El portero jefe saca una libreta del bolsillo.

—Según el recuento de esta mañana, ochenta y nueve sanos y cinco en la enfermería: noventa y cuatro en total —cerrando la libreta, hace una pausa significativa—. Al menos hace un momento teníamos ésos.

—¿Y quieren salir todos?

—Sólo cincuenta y seis, según el tal Cayón. Otros treinta y ocho, si contamos los enfermos, prefieren quedarse aquí, tranquilos.

—Es una locura, Félix. Más que una cárcel, esto parece un manicomio.

—Un día es un día, señor director. La patria y todo eso.

El director mira al portero jefe, suspicaz.

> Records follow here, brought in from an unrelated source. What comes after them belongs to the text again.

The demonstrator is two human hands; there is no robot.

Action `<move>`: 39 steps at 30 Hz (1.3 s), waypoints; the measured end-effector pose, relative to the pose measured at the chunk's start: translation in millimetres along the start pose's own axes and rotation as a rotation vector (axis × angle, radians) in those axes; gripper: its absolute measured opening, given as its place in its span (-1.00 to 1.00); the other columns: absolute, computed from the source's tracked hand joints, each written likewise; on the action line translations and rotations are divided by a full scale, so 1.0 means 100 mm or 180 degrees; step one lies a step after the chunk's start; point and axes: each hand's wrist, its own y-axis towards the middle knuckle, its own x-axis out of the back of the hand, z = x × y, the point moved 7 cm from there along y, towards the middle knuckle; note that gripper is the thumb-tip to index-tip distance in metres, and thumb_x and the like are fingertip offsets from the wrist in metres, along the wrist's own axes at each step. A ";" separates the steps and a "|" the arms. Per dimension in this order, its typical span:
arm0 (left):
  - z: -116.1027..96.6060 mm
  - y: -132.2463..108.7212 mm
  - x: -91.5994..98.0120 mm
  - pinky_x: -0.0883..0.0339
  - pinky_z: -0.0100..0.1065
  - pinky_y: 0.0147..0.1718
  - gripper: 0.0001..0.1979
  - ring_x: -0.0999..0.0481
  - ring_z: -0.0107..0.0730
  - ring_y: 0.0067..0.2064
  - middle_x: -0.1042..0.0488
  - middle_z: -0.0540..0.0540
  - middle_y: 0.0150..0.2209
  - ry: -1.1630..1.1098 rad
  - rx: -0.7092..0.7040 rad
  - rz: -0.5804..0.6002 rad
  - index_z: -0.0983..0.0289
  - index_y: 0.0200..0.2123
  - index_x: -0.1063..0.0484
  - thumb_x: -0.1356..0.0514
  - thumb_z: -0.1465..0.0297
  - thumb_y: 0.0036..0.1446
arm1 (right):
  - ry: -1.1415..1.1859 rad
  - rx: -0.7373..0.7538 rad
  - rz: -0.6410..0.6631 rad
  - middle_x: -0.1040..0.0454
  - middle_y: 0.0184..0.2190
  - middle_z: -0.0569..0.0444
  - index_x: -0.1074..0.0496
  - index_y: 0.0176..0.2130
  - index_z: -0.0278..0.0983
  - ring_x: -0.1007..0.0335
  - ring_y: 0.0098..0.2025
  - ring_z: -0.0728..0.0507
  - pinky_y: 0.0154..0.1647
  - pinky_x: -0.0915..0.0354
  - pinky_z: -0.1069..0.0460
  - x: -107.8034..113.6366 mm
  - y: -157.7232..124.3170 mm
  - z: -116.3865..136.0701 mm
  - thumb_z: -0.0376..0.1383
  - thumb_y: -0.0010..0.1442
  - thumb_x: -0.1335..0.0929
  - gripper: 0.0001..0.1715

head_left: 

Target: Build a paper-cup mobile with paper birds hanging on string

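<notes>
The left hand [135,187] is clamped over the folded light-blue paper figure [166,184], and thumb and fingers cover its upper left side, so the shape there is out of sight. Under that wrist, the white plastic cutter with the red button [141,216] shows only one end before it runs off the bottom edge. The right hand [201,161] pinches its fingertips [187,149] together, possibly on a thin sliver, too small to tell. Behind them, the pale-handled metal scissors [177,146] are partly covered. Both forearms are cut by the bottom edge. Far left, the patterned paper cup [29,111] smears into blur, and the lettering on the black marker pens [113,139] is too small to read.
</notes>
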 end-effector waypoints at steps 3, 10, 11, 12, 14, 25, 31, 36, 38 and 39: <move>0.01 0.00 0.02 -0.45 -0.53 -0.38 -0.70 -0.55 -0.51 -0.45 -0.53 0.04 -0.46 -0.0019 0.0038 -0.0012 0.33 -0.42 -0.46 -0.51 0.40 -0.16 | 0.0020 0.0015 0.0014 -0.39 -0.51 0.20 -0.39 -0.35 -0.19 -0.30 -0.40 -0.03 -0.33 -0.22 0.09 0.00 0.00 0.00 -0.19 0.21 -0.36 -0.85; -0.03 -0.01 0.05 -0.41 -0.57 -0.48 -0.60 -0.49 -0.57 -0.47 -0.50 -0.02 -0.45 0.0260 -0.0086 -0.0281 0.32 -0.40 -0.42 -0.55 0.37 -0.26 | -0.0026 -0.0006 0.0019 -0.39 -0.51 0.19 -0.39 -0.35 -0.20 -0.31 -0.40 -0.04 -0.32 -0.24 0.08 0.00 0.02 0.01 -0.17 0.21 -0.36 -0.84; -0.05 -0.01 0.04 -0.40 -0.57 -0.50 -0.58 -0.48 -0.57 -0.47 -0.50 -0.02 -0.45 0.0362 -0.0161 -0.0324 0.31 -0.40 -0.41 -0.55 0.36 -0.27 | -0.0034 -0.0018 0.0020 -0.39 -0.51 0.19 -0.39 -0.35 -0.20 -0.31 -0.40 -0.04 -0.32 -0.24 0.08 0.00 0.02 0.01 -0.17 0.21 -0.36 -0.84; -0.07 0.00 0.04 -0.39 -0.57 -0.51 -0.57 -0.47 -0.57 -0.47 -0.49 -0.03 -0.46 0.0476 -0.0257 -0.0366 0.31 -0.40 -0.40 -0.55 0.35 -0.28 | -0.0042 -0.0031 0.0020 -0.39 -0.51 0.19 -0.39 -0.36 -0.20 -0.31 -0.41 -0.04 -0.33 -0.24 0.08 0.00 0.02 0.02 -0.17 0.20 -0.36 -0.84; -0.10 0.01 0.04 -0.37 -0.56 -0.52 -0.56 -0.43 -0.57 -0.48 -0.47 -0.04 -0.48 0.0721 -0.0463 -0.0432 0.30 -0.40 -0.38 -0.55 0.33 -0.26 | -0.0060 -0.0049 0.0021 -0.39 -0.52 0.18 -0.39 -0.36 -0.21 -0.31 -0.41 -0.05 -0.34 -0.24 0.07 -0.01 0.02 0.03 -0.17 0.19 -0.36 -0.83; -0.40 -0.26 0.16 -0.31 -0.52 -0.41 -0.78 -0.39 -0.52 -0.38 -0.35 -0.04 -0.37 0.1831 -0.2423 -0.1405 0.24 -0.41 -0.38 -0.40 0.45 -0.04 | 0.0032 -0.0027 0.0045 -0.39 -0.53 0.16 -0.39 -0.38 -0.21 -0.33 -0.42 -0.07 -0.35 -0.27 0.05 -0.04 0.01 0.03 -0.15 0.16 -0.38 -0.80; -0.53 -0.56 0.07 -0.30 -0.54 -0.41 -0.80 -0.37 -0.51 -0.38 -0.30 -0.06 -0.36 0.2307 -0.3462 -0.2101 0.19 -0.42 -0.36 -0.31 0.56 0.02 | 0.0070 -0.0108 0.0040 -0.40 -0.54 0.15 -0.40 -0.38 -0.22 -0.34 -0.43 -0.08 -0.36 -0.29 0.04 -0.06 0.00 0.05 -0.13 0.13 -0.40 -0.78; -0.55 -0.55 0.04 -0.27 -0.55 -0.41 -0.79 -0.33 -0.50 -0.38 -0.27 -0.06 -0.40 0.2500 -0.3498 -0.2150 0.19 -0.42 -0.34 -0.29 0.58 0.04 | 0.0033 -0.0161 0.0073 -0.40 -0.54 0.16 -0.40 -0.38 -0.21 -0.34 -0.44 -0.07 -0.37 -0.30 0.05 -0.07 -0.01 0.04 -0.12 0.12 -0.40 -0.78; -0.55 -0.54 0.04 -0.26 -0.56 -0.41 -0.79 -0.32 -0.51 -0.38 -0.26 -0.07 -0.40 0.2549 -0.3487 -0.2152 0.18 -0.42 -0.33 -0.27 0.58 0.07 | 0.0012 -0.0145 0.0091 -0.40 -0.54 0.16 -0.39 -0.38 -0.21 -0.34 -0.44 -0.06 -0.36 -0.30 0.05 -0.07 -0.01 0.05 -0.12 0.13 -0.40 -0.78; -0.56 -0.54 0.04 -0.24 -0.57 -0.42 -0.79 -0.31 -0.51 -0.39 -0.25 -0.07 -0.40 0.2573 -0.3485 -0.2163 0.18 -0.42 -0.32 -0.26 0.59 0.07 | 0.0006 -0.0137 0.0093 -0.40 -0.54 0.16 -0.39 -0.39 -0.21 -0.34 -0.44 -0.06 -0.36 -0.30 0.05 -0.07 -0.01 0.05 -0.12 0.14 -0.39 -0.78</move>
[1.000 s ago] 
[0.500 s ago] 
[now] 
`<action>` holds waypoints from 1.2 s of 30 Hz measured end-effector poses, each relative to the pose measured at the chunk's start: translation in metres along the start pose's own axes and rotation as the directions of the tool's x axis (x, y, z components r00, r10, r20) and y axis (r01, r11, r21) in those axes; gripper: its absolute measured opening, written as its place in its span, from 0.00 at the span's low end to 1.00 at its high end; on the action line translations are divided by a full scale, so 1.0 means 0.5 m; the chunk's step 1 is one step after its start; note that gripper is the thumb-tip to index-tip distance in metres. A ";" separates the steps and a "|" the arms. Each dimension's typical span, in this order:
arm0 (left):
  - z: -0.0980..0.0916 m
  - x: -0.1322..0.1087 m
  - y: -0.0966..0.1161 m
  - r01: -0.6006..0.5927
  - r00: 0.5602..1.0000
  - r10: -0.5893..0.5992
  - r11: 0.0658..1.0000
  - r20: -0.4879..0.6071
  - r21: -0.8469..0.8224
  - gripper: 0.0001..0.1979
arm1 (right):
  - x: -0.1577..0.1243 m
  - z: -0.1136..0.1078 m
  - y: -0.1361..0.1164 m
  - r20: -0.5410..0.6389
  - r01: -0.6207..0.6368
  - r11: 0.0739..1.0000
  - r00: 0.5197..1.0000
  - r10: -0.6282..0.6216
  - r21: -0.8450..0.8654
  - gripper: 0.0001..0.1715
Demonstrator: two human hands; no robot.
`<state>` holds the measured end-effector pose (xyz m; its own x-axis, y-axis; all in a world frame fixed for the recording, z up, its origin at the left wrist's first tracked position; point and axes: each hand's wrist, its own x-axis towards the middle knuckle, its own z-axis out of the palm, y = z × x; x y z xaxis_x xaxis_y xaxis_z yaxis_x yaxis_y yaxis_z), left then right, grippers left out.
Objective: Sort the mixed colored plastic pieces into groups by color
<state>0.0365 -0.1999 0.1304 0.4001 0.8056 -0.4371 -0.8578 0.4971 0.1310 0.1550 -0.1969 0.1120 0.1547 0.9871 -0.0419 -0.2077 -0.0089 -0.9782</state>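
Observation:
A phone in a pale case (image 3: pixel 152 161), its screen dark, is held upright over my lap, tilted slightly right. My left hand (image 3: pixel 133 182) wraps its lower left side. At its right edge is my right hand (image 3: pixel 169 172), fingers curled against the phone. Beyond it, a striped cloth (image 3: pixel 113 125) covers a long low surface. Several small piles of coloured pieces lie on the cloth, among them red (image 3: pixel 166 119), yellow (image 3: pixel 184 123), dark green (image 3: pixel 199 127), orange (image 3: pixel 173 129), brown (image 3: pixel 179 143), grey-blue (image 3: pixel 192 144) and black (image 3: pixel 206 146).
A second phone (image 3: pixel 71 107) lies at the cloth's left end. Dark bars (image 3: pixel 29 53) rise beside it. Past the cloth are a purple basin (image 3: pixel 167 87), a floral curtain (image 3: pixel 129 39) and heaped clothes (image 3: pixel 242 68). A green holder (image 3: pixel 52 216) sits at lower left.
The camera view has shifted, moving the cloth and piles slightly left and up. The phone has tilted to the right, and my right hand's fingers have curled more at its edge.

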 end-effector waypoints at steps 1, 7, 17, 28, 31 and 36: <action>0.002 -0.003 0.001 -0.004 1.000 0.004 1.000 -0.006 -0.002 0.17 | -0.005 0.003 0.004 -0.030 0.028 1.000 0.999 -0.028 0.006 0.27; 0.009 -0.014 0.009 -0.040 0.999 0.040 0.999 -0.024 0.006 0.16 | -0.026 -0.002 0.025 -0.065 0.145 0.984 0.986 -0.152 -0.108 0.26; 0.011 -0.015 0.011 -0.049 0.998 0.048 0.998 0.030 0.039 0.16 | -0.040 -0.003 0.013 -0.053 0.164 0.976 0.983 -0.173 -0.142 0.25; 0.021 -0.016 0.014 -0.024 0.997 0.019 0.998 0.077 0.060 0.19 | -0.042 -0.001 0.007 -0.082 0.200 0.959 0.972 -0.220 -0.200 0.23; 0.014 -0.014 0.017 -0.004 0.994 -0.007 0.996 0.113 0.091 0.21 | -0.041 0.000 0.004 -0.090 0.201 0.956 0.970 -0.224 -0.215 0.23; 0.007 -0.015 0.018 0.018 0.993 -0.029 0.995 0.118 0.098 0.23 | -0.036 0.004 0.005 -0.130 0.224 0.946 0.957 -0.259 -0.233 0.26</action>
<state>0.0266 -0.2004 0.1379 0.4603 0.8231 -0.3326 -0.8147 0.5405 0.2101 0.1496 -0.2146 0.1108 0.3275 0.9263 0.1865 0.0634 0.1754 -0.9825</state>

—¿Qué pasa?… ¿También quiere ir con ellos?

—¿Yo?… Ni ciego de uvas.

Mientras el director y el portero jefe de la Cárcel Real dan vueltas al escrito de los presos, una carta de tono diferente llega a manos de los miembros del Consejo de Castilla. Va firmada por el duque de Berg:

Desde este instante debe cesar toda especie de miramiento. Es preciso que la tranquilidad se restablezca inmediatamente o que los habitantes de Madrid esperen ver sobre sí todas las consecuencias de su resolución. Todas mis tropas se reúnen. Órdenes severas e irrevocables están dadas. Que toda reunión se disperse, bajo pena de ser exterminados. Que todo individuo que sea aprehendido en una de esas reuniones sea inmediatamente pasado por las armas.